Because thread creation has overhead. If the task to be performed has only small computational cost, then the cost of creating multiple threads is more than the time saved by parallelism. This is especially the case when creating significantly more threads than there are CPU cores.
Because many algorithms do not easily divide into independent sub-tasks. Dependencies on other threads requires synchronisation, which has overhead that can in some cases be more than the time saved by parallelism.
Because in poorly designed programs, synchronization can cause all tasks to be processed sequentially even if they are in separate threads.
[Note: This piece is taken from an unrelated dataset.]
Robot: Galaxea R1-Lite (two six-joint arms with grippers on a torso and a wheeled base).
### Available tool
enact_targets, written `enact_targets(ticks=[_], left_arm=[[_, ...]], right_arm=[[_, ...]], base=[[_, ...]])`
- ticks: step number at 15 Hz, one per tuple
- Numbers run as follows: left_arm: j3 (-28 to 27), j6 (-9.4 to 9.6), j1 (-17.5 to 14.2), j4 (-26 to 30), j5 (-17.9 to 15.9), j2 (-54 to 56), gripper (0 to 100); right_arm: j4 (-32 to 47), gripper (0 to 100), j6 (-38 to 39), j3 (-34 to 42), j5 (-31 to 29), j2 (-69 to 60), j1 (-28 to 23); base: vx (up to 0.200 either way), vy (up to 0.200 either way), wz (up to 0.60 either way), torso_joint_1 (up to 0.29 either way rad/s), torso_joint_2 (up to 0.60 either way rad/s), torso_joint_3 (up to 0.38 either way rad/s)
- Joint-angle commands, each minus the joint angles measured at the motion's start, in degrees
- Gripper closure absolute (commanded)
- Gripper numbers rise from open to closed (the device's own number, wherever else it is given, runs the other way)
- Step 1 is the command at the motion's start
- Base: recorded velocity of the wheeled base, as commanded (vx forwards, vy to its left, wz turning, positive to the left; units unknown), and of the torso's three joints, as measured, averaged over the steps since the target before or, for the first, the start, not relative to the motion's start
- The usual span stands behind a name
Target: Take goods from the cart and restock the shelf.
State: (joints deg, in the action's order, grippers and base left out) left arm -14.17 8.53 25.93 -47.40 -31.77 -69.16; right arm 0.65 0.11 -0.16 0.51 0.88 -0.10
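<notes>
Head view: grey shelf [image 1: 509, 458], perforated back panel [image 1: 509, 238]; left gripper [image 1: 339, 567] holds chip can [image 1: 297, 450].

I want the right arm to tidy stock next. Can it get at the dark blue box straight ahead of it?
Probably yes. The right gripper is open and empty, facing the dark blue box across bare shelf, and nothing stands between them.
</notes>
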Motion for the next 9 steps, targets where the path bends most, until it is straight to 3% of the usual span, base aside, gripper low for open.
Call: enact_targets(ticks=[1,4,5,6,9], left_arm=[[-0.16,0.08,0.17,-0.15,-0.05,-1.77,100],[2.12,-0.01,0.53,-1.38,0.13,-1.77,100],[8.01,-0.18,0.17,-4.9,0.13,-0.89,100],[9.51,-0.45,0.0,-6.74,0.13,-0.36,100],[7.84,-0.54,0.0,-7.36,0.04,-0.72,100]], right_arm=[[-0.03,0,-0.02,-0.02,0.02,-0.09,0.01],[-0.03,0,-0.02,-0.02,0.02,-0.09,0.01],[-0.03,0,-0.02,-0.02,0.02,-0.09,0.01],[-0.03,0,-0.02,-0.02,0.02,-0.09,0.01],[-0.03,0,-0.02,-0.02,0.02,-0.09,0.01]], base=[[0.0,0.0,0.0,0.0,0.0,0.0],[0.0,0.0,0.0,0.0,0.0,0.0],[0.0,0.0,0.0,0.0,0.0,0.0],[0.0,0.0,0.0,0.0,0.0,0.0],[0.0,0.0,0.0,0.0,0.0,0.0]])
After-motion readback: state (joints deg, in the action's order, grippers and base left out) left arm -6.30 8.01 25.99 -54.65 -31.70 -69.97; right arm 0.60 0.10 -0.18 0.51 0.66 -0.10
Because (depending on CPU architecture) sometimes otherwise correctly implemented, and seemingly independent tasks have effectual dependency because they operate on the same area of memory. More specifically, when a threads writes into a piece of memory, all threads operating on the same cache line must synchronise (the CPU does this for you automatically) to remain consistent. The cost of cache misses is often much higher than the time saved by parallelism. This problem is called "false sharing".
Because sometimes introduction of multi threading makes the program more complex, which makes it more difficult for the compiler / optimiser to make use of instruction level parallelism.
...
In conclusion: Threads are not a silver bullet that automatically multiplies the performance of your program.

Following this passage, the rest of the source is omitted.